David SenraFrom Near Death to a $20B NVIDIA Deal | Jonathan Ross, Groq
At a glance
WHAT IT’S REALLY ABOUT
Groq’s Jonathan Ross on speed, leadership, and seizing luck fast
- Ross says Groq’s LPU and NVIDIA GPUs are complementary because different LLM operations are compute-bound versus memory-throughput-bound, and splitting work across both defeats bottlenecks across the decode path.
- He argues inference speed becomes decisive in an “AI talking to AI” world, where agents chain tasks and payments, making latency and token generation throughput economically and strategically critical.
- Ross describes a $20B-rumored NVIDIA partnership that moved from first call to money wired in roughly three weeks, enabled by Groq’s autonomous team experimenting with GPU+LPU integration and NVIDIA’s urgency around customer value and opportunity cost.
- He reframes modern success around asking the right questions (not answering them), tying it to interactive AI learning, agent workflows, and a coming shift where more people become “leaders of AI.”
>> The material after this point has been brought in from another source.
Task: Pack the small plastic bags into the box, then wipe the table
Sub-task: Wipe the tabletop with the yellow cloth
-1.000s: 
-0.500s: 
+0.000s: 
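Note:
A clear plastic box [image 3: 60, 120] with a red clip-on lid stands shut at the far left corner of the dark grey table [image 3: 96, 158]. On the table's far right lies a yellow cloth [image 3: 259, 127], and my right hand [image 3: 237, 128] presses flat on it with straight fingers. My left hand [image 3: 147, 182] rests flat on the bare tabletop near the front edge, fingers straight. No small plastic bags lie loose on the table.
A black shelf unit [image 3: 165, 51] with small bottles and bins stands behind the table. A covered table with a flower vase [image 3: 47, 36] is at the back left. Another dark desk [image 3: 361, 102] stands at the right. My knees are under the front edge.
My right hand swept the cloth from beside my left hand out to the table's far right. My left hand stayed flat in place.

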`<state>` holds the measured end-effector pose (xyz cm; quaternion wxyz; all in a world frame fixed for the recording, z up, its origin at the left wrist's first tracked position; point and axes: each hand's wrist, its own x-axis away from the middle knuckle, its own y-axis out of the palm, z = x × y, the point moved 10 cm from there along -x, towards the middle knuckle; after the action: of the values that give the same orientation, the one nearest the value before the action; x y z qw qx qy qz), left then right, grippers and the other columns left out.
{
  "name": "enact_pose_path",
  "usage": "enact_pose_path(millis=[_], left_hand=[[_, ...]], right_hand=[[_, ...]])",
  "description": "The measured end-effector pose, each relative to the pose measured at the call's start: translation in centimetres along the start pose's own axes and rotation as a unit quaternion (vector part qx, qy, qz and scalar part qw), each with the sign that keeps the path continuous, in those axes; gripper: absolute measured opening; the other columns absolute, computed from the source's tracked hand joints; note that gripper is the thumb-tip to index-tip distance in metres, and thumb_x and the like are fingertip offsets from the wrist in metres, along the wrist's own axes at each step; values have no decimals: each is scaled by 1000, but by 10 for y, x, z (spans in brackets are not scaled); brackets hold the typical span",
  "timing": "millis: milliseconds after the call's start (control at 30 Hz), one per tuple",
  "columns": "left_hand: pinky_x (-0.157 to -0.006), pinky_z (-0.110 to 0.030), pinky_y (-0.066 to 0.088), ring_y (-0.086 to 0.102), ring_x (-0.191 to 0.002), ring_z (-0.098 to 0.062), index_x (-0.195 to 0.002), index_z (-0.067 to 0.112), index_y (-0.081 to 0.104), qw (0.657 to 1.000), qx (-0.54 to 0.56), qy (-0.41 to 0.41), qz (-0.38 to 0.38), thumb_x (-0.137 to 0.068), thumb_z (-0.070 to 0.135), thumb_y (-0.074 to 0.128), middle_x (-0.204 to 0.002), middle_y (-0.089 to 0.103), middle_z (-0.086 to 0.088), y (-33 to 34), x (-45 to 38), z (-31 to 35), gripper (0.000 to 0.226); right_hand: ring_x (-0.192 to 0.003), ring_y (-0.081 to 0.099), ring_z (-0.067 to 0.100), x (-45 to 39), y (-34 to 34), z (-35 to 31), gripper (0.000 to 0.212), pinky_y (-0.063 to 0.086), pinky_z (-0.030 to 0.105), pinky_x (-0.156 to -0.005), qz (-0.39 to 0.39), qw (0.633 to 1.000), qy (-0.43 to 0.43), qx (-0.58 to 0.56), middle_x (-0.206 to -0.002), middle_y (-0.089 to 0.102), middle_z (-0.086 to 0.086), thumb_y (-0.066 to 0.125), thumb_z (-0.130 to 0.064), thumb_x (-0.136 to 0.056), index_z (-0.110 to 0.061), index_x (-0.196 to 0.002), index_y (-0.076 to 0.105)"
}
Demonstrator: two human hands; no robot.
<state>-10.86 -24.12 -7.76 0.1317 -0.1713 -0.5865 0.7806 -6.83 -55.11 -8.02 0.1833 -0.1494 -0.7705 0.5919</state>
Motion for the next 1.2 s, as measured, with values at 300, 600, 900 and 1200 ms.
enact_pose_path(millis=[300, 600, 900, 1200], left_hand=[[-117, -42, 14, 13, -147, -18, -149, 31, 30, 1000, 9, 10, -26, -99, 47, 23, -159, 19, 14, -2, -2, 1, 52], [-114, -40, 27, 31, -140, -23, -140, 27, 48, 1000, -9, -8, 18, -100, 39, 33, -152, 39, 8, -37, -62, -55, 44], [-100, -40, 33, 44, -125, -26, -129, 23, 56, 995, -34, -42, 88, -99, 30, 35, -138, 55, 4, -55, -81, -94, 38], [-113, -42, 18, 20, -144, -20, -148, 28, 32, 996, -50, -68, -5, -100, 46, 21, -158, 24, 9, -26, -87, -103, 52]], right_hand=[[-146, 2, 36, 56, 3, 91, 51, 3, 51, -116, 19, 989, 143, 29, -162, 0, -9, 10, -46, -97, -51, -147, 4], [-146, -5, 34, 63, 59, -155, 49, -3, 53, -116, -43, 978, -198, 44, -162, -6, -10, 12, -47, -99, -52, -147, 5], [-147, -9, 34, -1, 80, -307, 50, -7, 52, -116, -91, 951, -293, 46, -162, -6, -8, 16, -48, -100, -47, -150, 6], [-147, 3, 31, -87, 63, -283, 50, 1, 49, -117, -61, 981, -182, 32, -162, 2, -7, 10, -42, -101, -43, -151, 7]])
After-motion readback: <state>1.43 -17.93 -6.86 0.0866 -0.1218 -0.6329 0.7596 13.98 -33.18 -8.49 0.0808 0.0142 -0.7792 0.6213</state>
- Ross shares founder-operating lessons from Groq: intentional leadership (“I intend to…”), minimizing politics via radical transparency, hiring for negatives and “reality quotient,” and survival tactics like “Groq bonds” when the company neared running out of cash.
IDEAS WORTH REMEMBERING
5 ideasGPUs and LPUs win together by targeting different bottlenecks.
Ross frames GPUs as best for compute-heavy portions (e.g., attention) and LPUs as best for memory-throughput-heavy portions (e.g., applying weights), arguing hybrid execution improves performance across varied matmul bottlenecks rather than betting on one “perfect” architecture.
Speed is not just UX—faster inference can make models “smarter.”
Using AlphaGo’s TPU jump as an analogy, Ross claims more compute per unit time enables deeper search/verification, surfacing better moves (or answers), so latency and throughput improvements can translate into higher-quality outputs, not merely quicker ones.
Agentic AI makes latency an economic multiplier, not a nicety.
Humans tolerate seconds; agents chain tools, spawn parallel research, and potentially execute micropayments—so time saved compounds across workflows, making fast token generation a key enabler of “AI using AI.”
To sell speed, you must let people experience it firsthand.
Ross says demonstrations weren’t enough—value clicked only when users could ask their own questions and feel instantaneous responses; a viral clip of Groq speed triggered developer experimentation and accelerated adoption.
Autonomy requires one clear objective and fewer constraints to unlock surprise.
He credits Groq’s progress to setting an extremely crisp goal (e.g., “25M tokens/sec” on a challenge coin) while avoiding over-constraint, because innovation at scale requires teams to surprise leadership with solutions.
WORDS WORTH SAVING
5 quotesThe fewer constraints that you give someone, the more freedom they have to solve the problem, and the more freedom they have to surprise you with the solution.
— Jonathan Ross
The only way for your team to innovate, right, without you being the innovator is they must be able to surprise you in a good way, which means you must not overconstrain the goal.
— Jonathan Ross
There are plenty of really smart people who wouldn't recognize reality if it tapped them on the shoulder.
— Jonathan Ross
Moving from being an engineer to being a founder, the thing that finally clicked for me was if I was gonna do something disruptive, my job was full-time change management. And the first principle of change management is to make it feel like it isn't a change.
— Jonathan Ross
We were about three weeks from running out of money at one point.
— Jonathan Ross
High quality AI-generated summary created from speaker-labeled transcript.